Our Process

THE HEARTLAND PROCESS

The “Heartland Process” is designed to help us and our clients form a long-term relationship built on openness and transparency.  It is important that both (you) the client and (we) the financial advisors feel our relationship is beneficial for the long term. The “Heartland Process” is designed to move the relationship through systematic steps toward your goal-based outcomes.

By going through the initial steps of the process, both sides can determine if there is value in moving forward and entrusting your investable assets, retirement resources, and savings with us.

Step 1 – Introduction
This introduction can be done in person (preferable), video conference, or over the phone.  During this meeting, we will ask a series of questions to help you determine if our team and services can benefit you.
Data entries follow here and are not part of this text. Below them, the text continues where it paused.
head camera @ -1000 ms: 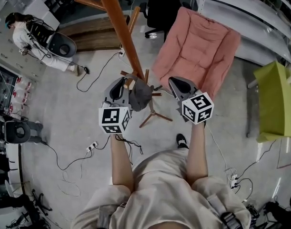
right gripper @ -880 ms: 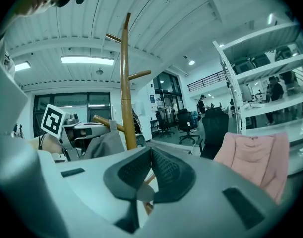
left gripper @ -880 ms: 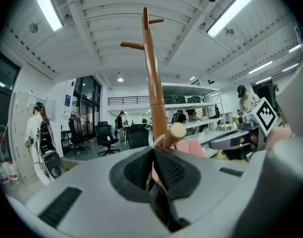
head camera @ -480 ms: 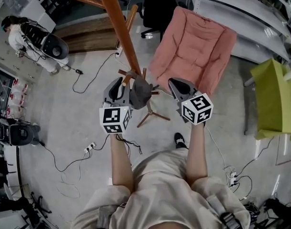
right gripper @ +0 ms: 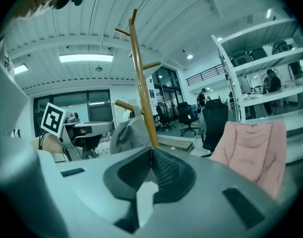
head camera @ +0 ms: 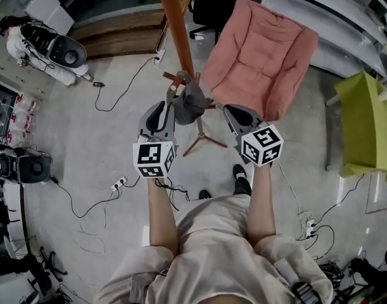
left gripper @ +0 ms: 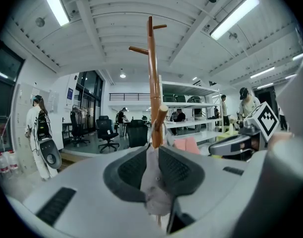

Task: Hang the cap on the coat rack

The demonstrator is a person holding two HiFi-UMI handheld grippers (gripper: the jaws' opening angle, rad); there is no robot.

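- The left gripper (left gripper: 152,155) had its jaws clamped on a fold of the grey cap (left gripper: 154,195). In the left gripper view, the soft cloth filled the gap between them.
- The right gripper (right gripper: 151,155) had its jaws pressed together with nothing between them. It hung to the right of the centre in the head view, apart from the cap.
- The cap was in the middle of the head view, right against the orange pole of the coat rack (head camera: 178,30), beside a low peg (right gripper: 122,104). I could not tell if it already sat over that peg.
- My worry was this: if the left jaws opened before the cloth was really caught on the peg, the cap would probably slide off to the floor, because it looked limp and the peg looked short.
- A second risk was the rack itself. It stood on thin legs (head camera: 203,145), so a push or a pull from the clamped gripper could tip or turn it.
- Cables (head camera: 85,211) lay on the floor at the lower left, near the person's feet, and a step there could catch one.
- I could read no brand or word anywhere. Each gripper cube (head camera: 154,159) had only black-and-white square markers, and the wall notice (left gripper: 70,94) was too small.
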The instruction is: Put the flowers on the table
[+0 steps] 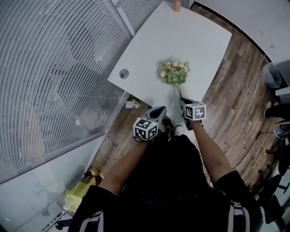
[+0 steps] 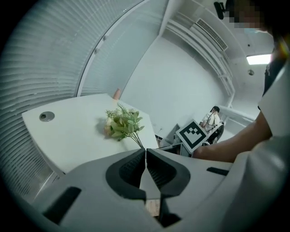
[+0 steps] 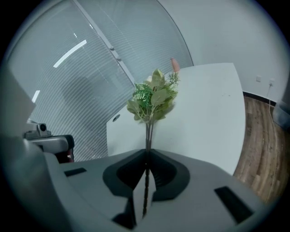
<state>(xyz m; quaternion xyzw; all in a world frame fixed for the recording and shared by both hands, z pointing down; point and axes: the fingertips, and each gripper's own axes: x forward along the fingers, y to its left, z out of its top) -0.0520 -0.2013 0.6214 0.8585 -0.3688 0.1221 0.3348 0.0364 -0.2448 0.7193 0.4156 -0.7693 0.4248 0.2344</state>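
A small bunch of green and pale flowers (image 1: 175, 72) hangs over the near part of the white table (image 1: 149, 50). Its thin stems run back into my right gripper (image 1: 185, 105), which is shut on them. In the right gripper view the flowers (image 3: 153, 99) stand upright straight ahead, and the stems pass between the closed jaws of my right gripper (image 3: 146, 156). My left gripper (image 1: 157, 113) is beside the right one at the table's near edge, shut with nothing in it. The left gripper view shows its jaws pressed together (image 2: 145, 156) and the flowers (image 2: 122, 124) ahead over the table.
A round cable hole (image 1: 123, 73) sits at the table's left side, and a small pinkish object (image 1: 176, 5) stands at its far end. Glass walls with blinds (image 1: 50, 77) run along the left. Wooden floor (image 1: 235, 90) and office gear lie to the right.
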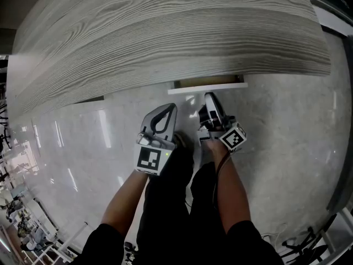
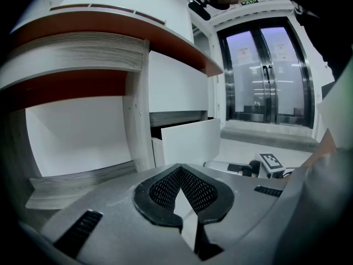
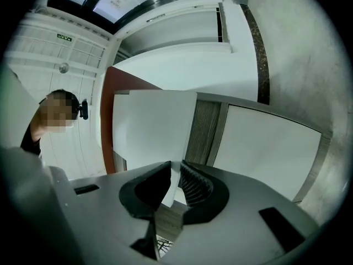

We trust this introduction will give you (and us) clarity on how best to move forward.  If both sides agree, we will move to Step 2 of the process.

Step 2 ‐ Financial Plan Questionnaire
The “Heartland Process” uses the Stifel financial plan questionnaire as our primary tool for gathering the necessary information to get started.  This in-depth form gives you total control over what is shared with us.  Gathering this data is essential for us to begin the process of creating a unique, customized plan for you.  Once received, we will get to work on creating the initial draft of your plan through Stifel’s financial planning resources. 

Step 3 – Financial Plan Presentation
The financial plan presentation is the heart of our process.  This presentation will illustrate how your dollars need to be invested to work toward your goals.  The review utilizes Monte Carlo simulations to project your probability of success over a multitude of scenarios.  In addition, we will consider factors such as inflation, taxes, retirement dates, and many others that may affect your financial future.  This review will be done in the office or video conference.  By the end of our time together, our hope is for you to have a better understanding of where you currently are and what is needed to get you to where you want to be.

Step 4 – Decision Time
Following the presentation, we encourage you to take time to consider everything that has been presented and discussed.  The next step is to decide if you would like to move forward with the relationship, entrusting us to help you manage your assets.  The account types we open and investment portfolios we pursue will be determined by the outcomes revealed in the financial plan.  The amount of risk taken will be based on those outcomes and our conversations around your risk tolerance.  We consider the “risk conversation” one of the most important aspects of financial planning.  Educating our clients on risk and how much we are taking to potentially generate investment returns is of the utmost importance to us. 

Step 5 – Implementation
Once we both have made the decision to move forward, our team will begin the implementation phase.  This is the step where we will assist you in completing the necessary paperwork.  We will share with you what we believe to be the most cost-effective and tax-efficient methods to move your funds into the newly established Stifel accounts.

Step 6 – “Heartland Service Model”
Once you become a client, our focus is to provide service through a collaborative team approach.  Our client service associates and team of financial advisors are available on a daily basis to help with anything you may need.  You will receive monthly statements, automatic portfolio rebalancing, with your permission, and an annual review in addition to any customized services that may be agreed upon as part of working with us.  We recognize that needs arise and life happens.  We are always ready to schedule an appointment, conduct a review, and create an updated strategy on how to best continue working toward your hopes, dreams, and goals.  Years of experience have taught us that periodic client communication is the best way to work together in accomplishing this mission. 

Rebalancing may have tax consequences, which you should discuss with your tax advisor.